Garth Graeper
Concrete

 

[Gravel or Crushed Stone (41%)]

Stone masonry arose from the belief that two bodies pressed together could no longer outline malice. Large monuments built to blot out the stars and measurements of distance, pushing the eye to the ground. Surface claimed to be fixed.

Steps across pavement mark this place, accumulating pent-up force. By design, buildings expire on a different calendar than an idea.

 

 

[Air (6%)]

Remember the carved screams. Wind tore a fur off the trees, crystals that spread sound waves through the night. Currents too strong for us to move. No course across land when symphonies fire down with such accuracy.

CAVE is an old and necessary solution, a place to change our density, to channel anger into stronger wings.

 

 

[Water (16%)]

Built in echo chambers, vibrations push up and sink unnoticed. It’s difficult to identify with canyons, to measure the water level in our own deep spaces. Not drowning inside a body requires a thorough almanac.

Map the ghosts below: drill a hole, fill it with bone-dust, insert a hot metal plate to capture the earth’s condensation. When the moisture dries, a genealogy will remain, set in place like a spine.

 

 

[Portland Cement (11%)]

The threshold cycle. Slow muscles and streams of old blood cling to the valley walls. History occurs when a crust forms, inching outward, thickening the air away.

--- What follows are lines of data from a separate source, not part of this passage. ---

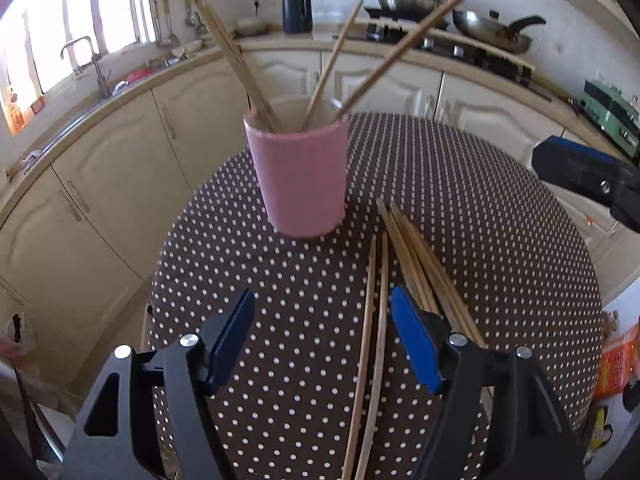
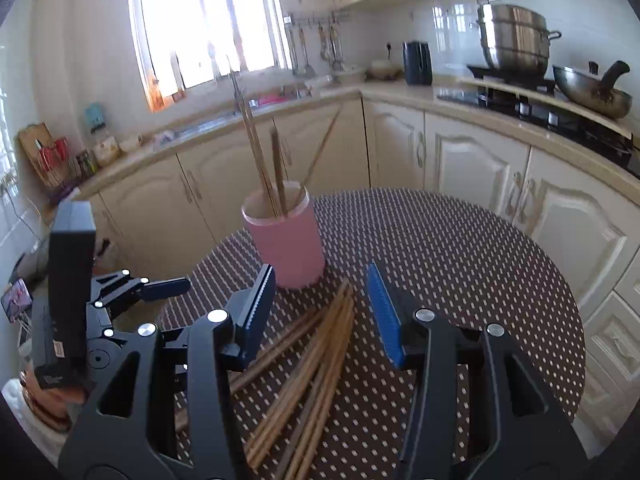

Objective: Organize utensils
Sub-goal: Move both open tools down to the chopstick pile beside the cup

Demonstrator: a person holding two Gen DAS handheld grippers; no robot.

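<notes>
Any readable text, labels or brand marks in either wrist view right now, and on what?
None reads.
Orange packet beside the table: print too blurred.
Small labels on the left tool body: too small.
Bottles on the counter: labels blurred.
Pink cup: no markings.

Loose chopsticks (image 1: 376, 320) beside the pink cup (image 1: 300, 176): near ends cut off by the lower picture edge, several hidden under a gripper finger. Right gripper (image 1: 588, 178): only its tip enters, fingers unresolved. Cup interior hidden.
</notes>
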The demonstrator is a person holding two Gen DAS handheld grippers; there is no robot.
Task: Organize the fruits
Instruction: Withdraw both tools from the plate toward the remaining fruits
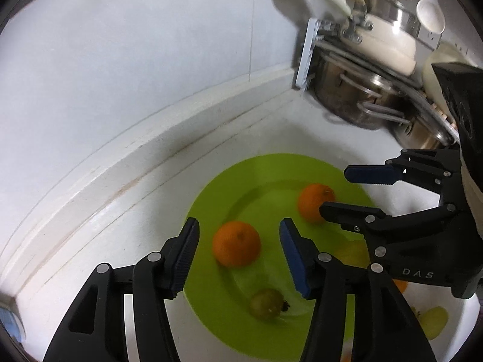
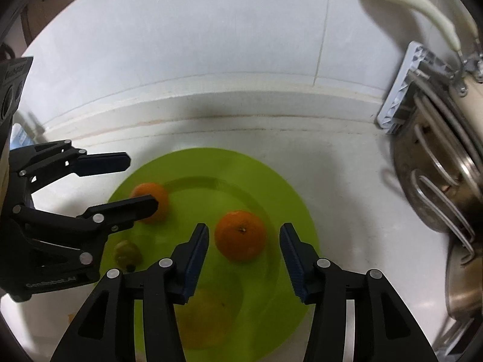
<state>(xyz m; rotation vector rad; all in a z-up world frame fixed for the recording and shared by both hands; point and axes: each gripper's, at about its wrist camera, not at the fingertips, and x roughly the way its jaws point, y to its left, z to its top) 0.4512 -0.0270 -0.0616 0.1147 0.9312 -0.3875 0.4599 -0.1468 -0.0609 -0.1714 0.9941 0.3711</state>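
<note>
A lime green plate (image 1: 271, 169) (image 2: 211, 163) lies on the white counter with fruit on it. My left gripper (image 1: 240, 253) (image 2: 143, 182) is open around one orange (image 1: 236, 243) (image 2: 149, 189). The orange rests on the plate and the pads stand clear of it on both sides. My right gripper (image 2: 244, 241) (image 1: 333, 191) is open around a second orange (image 2: 240, 235) (image 1: 312, 202), with small gaps at each pad. A small green fruit (image 1: 265, 303) (image 2: 126, 252) and a yellow fruit (image 2: 205, 319) (image 1: 351, 253) also lie on the plate, the yellow one partly hidden by fingers.
A dish rack with steel pots (image 1: 362, 96) (image 2: 437, 181) stands close on the right. A raised white ledge (image 1: 151, 138) (image 2: 211, 105) and the wall run behind the plate. Another yellowish fruit (image 1: 434, 319) lies on the counter beyond the plate's right rim.
</note>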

Everything seems solid, but the mud inside pushes up new obstacles. Explosion; rivers; a storm that erases all signs etched in the surface.

 

 

[Sand (26%)]

Underground gathering strength. Left here so long, counting keeps us warm. We name each other by shifting sand. These spaces mirror our last night above, in the fires; our remembered stars in place; our tunnels following unfairness in all directions.

On EXCAVATION day, our shadow will recast the surface boundaries, tracing the roots below.